The week in politics: Dueling convention rabbis, Nazi name-dropping, Huckabee vs. DWS

Advertisement

CHARLOTTE, N.C. (JTA) — A weekly roundup of political news. 

Elephants, donkeys and rabbis

Republicans and Democrats may not agree on much, but they do share a bipartisan commitment to rabbis. Both parties called on big-name rabbis to bless their respective conventions. Rabbi Meir Soloveichik, a rising star in Modern Orthodoxy and a member of a famed rabbinic family, delivered an invocation on the first full day of the Republican convention. Democrats, meanwhile, tapped Rabbi David Wolpe, a best-selling author and spiritual leader of the Conservative-affiliated Sinai Temple in Los Angeles, to give the benediction on the second day of their convention.

Nazi name-dropping

The chairman of California’s Democratic Party drew a bipartisan backlash when he invoked the Nazi propaganda minister in criticizing Republicans. “They lie and they don’t care if people think they lie,” the state’s party chair, John Burton, said in a radio interview Monday. “As long as you lie, Joseph Goebbels, the big lie, you keep repeating it, you know.” He said that GOP vice-presidential nominee Paul Ryan in his convention speech told “a bold-faced lie and he doesn’t care that it was a lie. That was Goebbels, the big lie.” Obama campaign spokesman Ben LaBolt criticized Burton’s remarks. “That obviously doesn’t represent the views of the campaign,” LaBolt said. “There’s no place for that in the political discourse.”

Romney, Israel and Iran

Mitt Romney’s speech to the Republican convention included some digs at President Obama’s record on Iran and Israel.
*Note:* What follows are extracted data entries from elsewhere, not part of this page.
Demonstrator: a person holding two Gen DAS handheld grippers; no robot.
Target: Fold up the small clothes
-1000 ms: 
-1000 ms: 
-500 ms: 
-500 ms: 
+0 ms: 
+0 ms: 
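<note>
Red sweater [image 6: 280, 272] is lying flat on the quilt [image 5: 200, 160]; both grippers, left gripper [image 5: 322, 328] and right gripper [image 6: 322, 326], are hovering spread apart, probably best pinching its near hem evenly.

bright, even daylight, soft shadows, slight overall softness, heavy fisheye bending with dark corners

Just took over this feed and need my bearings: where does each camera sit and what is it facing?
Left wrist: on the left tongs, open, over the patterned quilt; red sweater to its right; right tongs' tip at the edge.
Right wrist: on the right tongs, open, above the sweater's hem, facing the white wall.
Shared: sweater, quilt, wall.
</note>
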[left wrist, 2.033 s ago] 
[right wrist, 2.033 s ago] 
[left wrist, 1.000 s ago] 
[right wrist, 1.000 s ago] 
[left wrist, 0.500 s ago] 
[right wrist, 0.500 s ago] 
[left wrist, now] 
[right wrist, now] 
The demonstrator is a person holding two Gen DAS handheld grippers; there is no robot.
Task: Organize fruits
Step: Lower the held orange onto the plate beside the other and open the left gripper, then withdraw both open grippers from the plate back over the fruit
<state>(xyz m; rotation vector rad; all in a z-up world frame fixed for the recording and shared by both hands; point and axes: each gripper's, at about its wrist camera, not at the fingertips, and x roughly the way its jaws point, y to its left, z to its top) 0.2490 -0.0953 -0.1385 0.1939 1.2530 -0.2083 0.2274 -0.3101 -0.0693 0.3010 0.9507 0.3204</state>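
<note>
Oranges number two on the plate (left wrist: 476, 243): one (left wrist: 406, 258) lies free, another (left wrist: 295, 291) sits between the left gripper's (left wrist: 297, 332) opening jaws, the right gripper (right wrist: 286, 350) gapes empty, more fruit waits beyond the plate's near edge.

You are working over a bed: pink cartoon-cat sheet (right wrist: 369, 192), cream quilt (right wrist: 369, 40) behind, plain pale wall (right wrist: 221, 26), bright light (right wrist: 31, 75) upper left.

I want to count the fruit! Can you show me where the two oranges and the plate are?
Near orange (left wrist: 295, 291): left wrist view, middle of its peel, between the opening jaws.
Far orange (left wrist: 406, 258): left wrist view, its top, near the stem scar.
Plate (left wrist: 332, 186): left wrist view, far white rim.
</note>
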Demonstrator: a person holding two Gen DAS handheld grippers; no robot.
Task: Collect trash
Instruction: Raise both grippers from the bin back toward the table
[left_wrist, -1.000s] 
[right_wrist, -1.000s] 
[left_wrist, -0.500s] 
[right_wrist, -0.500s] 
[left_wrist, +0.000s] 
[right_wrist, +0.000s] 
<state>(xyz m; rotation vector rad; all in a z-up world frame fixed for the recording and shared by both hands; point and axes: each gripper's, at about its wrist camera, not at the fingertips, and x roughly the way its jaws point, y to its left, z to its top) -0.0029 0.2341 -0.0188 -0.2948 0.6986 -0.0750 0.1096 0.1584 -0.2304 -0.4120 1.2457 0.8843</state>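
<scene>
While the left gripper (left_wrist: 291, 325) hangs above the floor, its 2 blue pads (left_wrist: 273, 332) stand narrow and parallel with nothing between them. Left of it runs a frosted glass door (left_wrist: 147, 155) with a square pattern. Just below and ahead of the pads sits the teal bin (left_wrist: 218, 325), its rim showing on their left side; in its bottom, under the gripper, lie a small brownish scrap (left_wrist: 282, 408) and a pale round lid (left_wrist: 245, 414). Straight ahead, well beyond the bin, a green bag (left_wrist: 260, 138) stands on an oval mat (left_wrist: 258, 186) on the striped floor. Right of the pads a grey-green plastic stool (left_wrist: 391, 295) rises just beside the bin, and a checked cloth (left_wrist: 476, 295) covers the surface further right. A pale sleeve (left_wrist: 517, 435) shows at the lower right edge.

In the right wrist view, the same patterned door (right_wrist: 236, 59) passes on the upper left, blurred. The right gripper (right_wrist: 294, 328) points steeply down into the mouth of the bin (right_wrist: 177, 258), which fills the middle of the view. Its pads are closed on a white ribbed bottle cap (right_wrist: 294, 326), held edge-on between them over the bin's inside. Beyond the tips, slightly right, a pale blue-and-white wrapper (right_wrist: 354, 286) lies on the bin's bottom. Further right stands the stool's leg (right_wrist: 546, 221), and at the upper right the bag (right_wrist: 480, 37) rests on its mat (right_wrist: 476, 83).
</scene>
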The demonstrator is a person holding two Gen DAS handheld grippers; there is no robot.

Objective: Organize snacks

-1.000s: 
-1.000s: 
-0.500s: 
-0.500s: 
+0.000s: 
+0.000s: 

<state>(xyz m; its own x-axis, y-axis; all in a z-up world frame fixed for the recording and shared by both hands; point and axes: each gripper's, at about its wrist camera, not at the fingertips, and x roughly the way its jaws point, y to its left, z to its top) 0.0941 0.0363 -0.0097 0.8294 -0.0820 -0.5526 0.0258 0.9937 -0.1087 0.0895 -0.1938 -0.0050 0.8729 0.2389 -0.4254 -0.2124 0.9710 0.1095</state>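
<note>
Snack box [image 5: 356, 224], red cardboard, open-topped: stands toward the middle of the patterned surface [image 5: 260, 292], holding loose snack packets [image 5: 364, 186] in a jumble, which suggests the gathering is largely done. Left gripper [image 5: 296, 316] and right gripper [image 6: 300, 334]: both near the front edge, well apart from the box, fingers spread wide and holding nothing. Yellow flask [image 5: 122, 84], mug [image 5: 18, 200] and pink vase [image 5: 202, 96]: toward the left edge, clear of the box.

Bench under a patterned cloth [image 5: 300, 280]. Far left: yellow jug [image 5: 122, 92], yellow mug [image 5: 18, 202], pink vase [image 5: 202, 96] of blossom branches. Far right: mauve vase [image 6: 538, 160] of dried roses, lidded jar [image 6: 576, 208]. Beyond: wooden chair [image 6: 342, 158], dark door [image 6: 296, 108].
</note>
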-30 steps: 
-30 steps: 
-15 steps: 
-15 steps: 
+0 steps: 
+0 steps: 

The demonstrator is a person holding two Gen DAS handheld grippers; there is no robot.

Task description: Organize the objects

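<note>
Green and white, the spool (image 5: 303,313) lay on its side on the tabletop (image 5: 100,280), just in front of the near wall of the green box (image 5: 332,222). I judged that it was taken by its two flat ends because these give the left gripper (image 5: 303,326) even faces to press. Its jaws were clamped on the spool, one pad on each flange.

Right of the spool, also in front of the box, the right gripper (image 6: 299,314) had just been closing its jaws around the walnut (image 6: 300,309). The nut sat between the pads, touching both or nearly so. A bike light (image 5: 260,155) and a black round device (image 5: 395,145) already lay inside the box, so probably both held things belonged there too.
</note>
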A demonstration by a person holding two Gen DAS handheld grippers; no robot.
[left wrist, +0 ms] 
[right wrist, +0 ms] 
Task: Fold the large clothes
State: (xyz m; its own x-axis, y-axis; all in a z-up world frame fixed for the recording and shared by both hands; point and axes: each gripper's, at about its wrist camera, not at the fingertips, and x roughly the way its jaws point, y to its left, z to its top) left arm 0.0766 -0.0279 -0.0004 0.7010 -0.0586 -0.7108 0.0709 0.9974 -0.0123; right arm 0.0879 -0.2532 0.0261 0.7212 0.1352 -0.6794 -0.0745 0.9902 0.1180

After acknowledging Obama’s green light for the raid that killed Osama bin Laden, Romney added, “But on another front, every American is less secure today because he has failed to slow Iran’s nuclear threat.” And repeating a formulation that he has used previously, Romney accused Obama of having “thrown allies like Israel under the bus.”

Biden pans Romney speech

Unsurprisingly, Vice President Joe Biden was not so fond of Romney’s convention address. Biden slammed the GOP nominee’s foreign policy pronouncements. “He implies by the speech that he’s ready to go to war in Syria and Iran,” Biden said. Romney actually did not mention Syria in his address.

Huckabee mocks Wasserman Schultz

Mike Huckabee in his address to the Republican National Convention took a swipe at Rep. Debbie Wasserman Schultz (D-Fla.), the chair of the Democratic National Committee. “Tampa has been such a wonderful and hospitable city to us. The only hitch in an otherwise perfect week was the awful noise coming from the hotel room next door to mine,” the former Arkansas governor and Baptist minister said. “Turns out it was just Debbie Wasserman Schultz practicing her speech for the DNC in Charlotte next week. Bless her heart.” Wasserman Schultz suggested that the dig “shows that Mike Huckabee has a problem with a strong woman’s voice.”

Israel takes center stage

Israel got passing mentions in several Republican convention speeches. But the Jewish state took center stage at the convention with a video shown to the entire gathering that highlighted Romney’s commitment to Israel. The minute-and-a-half- video featured footage of the candidate’s July visit to Israel and several excerpts from his speech in Jerusalem.

Saluting Ron Paul selectively

Was the Republican convention embracing Rep. Ron Paul (R-Tex.) or keeping him at arm’s length? The National Jewish Democratic Council had slammed convention organizers for their decision to show a video in tribute to the former GOP presidential hopeful, while the Republican Jewish Coalition praised the party for not allowing the congressman to address the gathering. The video featured GOP luminaries praising Paul’s dogged advocacy for radically limiting government’s size and scope. It made no mention, however, of Paul’s equally passionate advocacy on behalf of foreign policy ideas that have helped make him anathema to supporters of Israel and many others. Yet in a defiant rally in Tampa before the GOP convention, Paul stressed that his foreign policy ideas are central to his movement. Paul was introduced at that rally by his son, Sen. Rand Paul (R-Ky.), who unlike his father endorsed Romney and addressed the Republican convention.